▸ **EXERCISE DETAILS**: Which lines in the records below contain the word "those"? Copy each of them.

● ● ● ●

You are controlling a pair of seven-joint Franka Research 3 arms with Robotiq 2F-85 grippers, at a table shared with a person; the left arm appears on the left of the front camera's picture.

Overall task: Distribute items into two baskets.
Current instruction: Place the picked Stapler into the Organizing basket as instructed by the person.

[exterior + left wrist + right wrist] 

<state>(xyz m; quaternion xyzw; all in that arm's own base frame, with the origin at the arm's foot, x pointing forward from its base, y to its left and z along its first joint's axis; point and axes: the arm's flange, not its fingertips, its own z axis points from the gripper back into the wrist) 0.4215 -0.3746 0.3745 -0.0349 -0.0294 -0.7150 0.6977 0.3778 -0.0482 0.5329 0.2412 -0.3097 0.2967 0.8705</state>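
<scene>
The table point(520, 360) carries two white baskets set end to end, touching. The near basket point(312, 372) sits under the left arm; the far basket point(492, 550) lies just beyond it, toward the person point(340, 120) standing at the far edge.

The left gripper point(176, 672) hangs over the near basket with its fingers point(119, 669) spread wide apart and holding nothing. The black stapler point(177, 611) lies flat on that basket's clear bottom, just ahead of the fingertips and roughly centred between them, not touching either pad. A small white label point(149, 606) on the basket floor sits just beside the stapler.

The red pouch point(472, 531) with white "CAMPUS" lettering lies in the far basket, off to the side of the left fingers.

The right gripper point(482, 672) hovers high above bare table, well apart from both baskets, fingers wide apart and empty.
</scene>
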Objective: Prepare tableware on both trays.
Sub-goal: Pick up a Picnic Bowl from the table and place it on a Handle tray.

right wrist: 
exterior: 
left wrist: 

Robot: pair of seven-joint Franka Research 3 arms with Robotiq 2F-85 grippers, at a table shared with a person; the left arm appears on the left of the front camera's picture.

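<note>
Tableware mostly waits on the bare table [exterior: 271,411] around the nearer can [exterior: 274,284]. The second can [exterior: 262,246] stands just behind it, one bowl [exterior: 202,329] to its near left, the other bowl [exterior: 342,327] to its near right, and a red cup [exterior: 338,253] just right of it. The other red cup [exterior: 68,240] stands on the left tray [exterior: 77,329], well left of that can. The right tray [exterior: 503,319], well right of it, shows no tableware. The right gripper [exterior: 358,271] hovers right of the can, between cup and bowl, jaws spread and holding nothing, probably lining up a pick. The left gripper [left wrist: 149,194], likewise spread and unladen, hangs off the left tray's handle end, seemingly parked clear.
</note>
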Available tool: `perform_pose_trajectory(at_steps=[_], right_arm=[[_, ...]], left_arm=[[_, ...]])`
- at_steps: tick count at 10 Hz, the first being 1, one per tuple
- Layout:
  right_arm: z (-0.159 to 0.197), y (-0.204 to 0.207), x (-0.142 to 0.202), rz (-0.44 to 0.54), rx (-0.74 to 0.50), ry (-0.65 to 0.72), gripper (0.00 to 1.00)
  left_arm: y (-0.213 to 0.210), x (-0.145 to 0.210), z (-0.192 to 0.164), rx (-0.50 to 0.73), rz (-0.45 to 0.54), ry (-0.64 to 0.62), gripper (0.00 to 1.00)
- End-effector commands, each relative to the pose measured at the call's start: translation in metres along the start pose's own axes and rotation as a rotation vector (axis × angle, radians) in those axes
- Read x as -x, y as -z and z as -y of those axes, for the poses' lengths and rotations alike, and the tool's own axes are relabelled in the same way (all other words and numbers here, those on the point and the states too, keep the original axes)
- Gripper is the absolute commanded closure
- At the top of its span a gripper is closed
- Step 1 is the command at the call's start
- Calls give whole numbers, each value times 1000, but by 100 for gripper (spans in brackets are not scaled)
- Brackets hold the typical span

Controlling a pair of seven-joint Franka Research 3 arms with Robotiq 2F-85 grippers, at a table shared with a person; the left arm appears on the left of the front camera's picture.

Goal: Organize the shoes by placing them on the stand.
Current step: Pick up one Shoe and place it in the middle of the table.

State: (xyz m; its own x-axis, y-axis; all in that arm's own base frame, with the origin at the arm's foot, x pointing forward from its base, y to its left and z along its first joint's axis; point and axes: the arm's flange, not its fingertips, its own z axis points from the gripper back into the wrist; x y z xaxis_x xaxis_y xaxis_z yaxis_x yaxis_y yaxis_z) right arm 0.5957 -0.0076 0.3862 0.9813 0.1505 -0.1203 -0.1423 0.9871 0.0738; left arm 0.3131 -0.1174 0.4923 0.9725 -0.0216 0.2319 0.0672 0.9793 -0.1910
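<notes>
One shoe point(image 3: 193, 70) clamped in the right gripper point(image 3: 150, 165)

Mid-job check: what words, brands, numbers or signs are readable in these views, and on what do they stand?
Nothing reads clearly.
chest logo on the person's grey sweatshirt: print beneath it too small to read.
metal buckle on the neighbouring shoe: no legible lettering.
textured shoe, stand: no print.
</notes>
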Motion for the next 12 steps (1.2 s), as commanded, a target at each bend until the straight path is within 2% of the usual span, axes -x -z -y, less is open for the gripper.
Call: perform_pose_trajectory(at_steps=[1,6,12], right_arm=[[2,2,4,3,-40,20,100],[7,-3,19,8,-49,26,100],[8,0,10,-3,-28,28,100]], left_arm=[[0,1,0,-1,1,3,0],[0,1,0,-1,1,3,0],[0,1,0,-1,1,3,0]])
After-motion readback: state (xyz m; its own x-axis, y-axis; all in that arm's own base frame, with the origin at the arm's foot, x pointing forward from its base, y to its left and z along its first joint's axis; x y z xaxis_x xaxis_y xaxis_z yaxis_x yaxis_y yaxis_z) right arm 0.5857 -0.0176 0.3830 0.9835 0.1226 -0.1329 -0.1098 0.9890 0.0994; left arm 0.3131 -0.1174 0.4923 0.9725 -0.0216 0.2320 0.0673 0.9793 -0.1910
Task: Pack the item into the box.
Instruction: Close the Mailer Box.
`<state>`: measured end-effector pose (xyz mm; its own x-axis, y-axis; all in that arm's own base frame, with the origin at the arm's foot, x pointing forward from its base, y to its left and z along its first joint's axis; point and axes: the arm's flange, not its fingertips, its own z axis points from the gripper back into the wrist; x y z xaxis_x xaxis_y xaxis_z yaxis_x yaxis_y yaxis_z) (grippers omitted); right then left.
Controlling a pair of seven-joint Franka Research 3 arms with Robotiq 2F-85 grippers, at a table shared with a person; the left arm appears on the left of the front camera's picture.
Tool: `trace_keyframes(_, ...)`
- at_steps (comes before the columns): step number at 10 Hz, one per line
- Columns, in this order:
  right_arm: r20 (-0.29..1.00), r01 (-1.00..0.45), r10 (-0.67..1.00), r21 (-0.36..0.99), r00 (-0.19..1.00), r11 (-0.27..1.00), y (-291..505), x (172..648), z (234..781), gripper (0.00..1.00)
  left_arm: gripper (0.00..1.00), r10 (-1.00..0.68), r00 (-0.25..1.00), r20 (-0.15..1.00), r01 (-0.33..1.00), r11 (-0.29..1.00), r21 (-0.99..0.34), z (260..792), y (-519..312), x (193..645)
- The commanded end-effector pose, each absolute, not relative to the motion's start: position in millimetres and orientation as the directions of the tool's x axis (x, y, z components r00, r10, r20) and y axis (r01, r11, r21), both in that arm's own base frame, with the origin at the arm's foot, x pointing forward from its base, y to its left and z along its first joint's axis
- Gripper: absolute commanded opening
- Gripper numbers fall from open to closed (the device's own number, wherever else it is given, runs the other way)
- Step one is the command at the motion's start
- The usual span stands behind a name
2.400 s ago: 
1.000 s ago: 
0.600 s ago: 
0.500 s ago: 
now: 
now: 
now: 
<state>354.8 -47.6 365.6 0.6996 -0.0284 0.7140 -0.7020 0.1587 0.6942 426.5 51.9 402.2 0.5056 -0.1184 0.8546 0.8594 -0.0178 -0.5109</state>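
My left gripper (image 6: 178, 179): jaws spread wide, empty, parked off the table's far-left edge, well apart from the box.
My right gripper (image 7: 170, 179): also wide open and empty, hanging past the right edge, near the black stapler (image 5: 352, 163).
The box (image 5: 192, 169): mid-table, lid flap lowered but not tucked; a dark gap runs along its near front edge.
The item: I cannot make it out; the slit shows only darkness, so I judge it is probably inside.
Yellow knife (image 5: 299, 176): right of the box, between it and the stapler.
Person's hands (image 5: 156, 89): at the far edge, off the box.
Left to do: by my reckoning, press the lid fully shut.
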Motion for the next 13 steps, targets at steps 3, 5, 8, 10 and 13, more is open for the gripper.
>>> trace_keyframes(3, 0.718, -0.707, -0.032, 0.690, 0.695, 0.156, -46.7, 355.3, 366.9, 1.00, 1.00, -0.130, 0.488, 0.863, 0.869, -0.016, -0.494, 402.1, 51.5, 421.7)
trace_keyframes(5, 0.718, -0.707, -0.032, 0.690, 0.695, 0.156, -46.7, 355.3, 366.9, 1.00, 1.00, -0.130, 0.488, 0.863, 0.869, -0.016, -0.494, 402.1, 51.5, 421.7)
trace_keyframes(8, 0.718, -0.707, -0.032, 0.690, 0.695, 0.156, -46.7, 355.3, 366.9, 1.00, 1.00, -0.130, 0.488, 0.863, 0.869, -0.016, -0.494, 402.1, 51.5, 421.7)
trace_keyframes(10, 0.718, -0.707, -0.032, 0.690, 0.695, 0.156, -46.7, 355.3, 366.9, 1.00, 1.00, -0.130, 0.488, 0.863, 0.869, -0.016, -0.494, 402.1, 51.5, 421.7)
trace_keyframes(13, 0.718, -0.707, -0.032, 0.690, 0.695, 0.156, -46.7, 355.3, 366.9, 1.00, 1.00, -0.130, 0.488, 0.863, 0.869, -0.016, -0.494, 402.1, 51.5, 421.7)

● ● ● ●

▸ **ANSWER SPACE**:
- End-effector commands, each relative to the pose measured at the call's start: translation in metres along the start pose's own axes and rotation as a rotation vector (axis × angle, radians) in those axes
- Read x as -x, y as -z and z as -y of those axes, for the poses' lengths and rotations alike, and the tool's own axes are relabelled in the same way (all other words and numbers here, those on the point and the states too, keep the original axes)

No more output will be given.